La question de l’adoption du professionnalisme se pose juste après la guerre, dans un contexte économique favorisé par l’essor du football spectacle. Les joueurs français qui ont à l’époque un travail et doivent faire face aux exigences de leur employeur, ne peuvent s’absenter trop longtemps. C’est pourquoi ils demandent à leurs dirigeants un remboursement de leur manque à gagner dû à leur absence au travail. Très vite, deux camps se font face : l’un se refuse à adopter le professionnalisme, l’autre voit dans l’adoption du statut professionnel un facteur de démocratisation du football de haut niveau. Quand en 1929, le FC Sochaux est créé, son président engage grand nombre de vedettes françaises qu’il déclare payer pour leurs prestations sportives. Le club assure ainsi la promotion du professionnalisme. Il est désormais difficile de résister à ce tournant que prend le football en France. En 1932, le statut professionnel est rédigé et le premier championnat professionnel voit le jour.
Le développement du football spectacle et plus particulièrement du sport spectacle en France a participé à la constitution d’une culture sportive française. C’est à cette période que le football-spectacle fleurit en même temps que la culture de masse. La finale de la Coupe de France attire tout au long des années 1920 plus de 25 000 spectateurs.
L’information sportive progresse toujours plus à cette époque grâce aux médias en plein développement. La presse populaire apparaît dans les années 1930 et le sport fait le succès de ces journaux. Les grands matchs de foot donnent lieu à un nouveau style radiophonique. Le reporter doit alors décrire, commenter et restituer l’ambiance dans les stades. La rencontre de la France à la Coupe du Monde 1934 face à l’Autriche est, dès lors, couverte par deux radios françaises.
Quand football, initiatives étatiques et enjeux idéologiques ne font qu’un
La guerre a eu des conséquences profondes sur le domaine d’action de l’Etat. A présent, les pouvoirs publics intègrent la question des exercices physiques dans les politiques nationales et cela a des retombées sur le football. Les politiques publiques se développent aussi dans les colonies françaises où le sport y est introduit. Le football association se développe, grâce aux missionnaires et aux militaires, et véhicule l’acculturation sportive aux populations locales. Entre 1920 et 1937, le nombre de clubs de football de l’Afrique Occidentale française passe de 659 à 5828.
A partir des années 1930 le monde du football fait face à l’émergence et à l’instrumentalisation du sport des régimes totalitaires. Le football est un moyen de se promouvoir à l’international : on multiplie donc les rencontres sportives à l’étranger. Cet activisme français doit être associé à la créativité dans les organisations de football internationales. En effet, la capacité de la France à créer des grandes compétitions internationales s’illustre notamment par la première Coupe du Monde de football, disputée en Uruguay en 1930, dont Jules Rimet et Henri Delaunay – tous deux français – ont été les principaux investigateurs.
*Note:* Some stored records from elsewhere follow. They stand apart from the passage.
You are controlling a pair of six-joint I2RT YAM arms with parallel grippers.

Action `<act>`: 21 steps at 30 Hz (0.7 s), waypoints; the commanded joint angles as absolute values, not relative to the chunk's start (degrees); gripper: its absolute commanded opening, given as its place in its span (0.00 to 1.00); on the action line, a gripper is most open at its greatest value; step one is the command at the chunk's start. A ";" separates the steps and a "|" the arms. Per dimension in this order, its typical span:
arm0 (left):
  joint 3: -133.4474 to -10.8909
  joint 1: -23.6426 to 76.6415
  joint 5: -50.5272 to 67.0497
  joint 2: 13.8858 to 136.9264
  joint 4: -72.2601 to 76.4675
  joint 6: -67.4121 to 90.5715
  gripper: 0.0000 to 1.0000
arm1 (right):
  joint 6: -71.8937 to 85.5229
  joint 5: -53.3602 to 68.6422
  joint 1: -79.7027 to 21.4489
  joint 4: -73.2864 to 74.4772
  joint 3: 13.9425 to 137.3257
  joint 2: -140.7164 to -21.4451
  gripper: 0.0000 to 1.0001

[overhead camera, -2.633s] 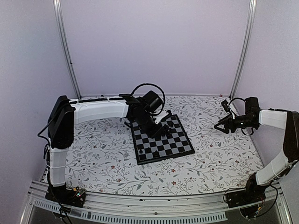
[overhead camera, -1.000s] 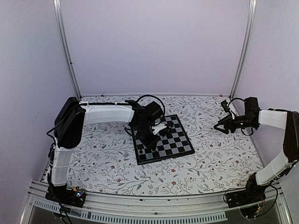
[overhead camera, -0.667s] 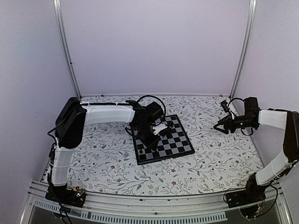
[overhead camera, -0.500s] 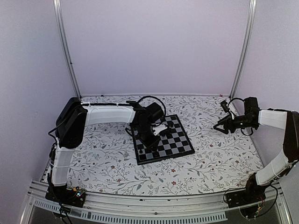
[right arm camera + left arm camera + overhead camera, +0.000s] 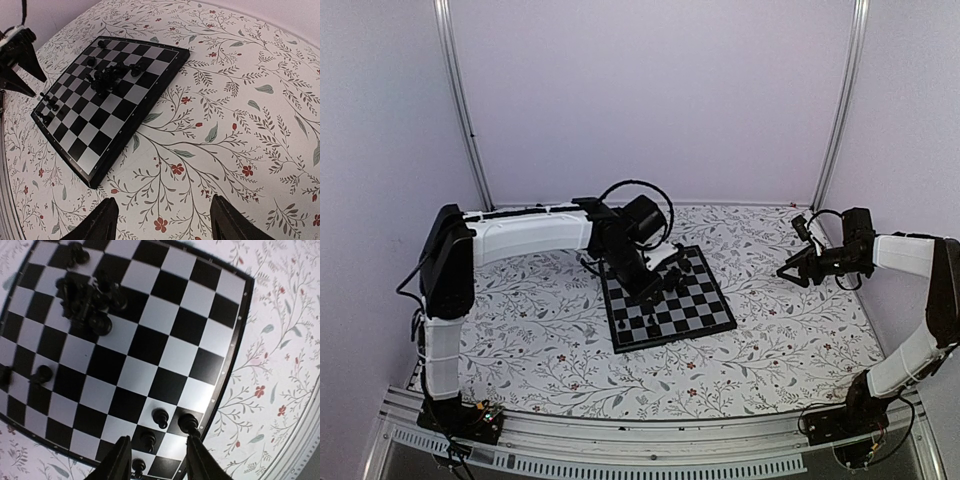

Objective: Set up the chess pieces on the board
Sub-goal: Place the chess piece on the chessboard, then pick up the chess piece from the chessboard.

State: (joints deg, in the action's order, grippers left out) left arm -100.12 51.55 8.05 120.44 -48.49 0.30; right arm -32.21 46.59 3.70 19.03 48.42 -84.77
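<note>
My left fingers [image 5: 120, 463] hang above the near corner of the chessboard [image 5: 165, 352]. They stand apart with nothing pinched between them. Through the gap, the left wrist view shows only the squares and the small black chess pieces [image 5: 160, 418] on them. Four of these pieces stand singly near that corner, each on its own square and apart from the others.

Further across the board a jumbled cluster [image 5: 88, 301] of dark pieces crowds together. They are touching or overlapping, and I cannot tell which of them stand and which lie on their sides. One lone piece [image 5: 78, 253] sits just beyond the cluster, and another [image 5: 43, 374] stands by itself toward the board's left edge.

From above, the chessboard [image 5: 708, 312] lies flat at the middle of the flower-patterned worktop [image 5: 550, 350], turned at an angle to the worktop's edges.

My right fingers [image 5: 98, 223] are spread wide and hold nothing. They hover over bare worktop well to the right of the board [image 5: 122, 117], clear of every piece.
</note>
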 commanded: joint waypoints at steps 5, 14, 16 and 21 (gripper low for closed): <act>-99.78 48.95 0.31 109.39 -40.20 -0.96 0.40 | -29.78 45.75 -1.48 19.98 54.37 -83.16 0.63; -89.06 43.20 -14.61 101.71 -17.35 2.93 0.42 | -32.88 38.85 -15.77 28.38 66.73 -89.66 0.45; -82.64 41.07 -13.82 99.09 -8.14 2.73 0.43 | -33.40 36.06 -18.68 29.28 69.78 -93.04 0.43; -77.77 35.35 -5.40 98.27 -4.83 8.32 0.44 | -35.58 30.73 -24.54 32.92 78.07 -101.40 0.37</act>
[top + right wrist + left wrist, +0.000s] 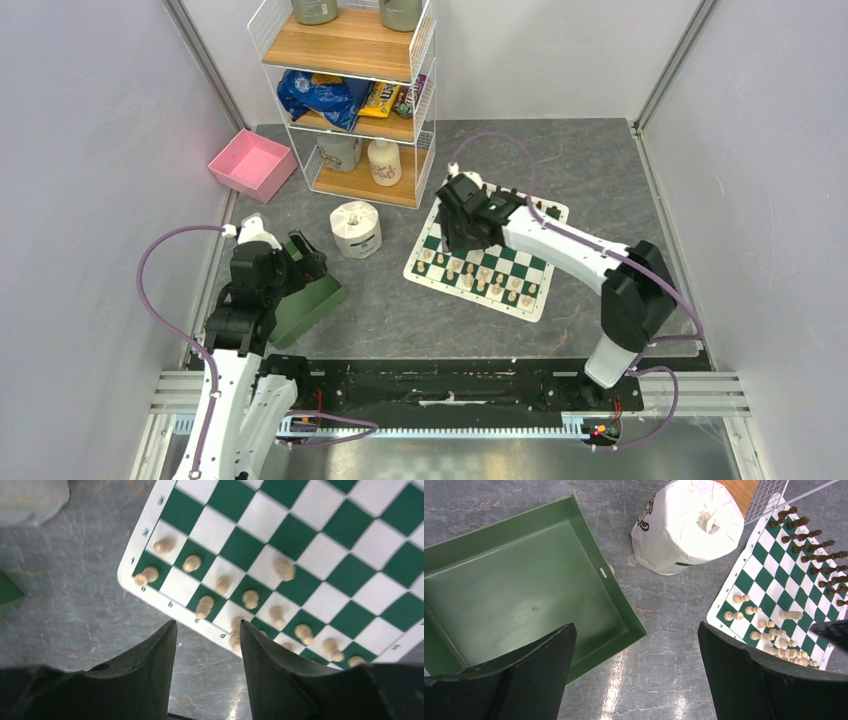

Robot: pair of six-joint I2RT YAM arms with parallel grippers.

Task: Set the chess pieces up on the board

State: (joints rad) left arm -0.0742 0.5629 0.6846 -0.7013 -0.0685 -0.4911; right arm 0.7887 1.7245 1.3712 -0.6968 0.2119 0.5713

Sur le terrain cependant, les résultats demeurent compliqués. L’Equipe de France ne parvient pas à honorer l’influence de ses dirigeants. A l’inverse d’eux, elle se montre peu efficace comme en témoignent ses éliminations au premier tour des deux premières Coupes du Monde. La France accueille la troisième Coupe du monde de l’histoire, en 1938. Pour cela, les édifices sont réaménagés. La compétition s’avère être un succès populaire, mais la France perd face à l’Italie en quart de finale. Si la France est un pays influent sur les instances internationales, elle n’est cependant pas encore un pays de football.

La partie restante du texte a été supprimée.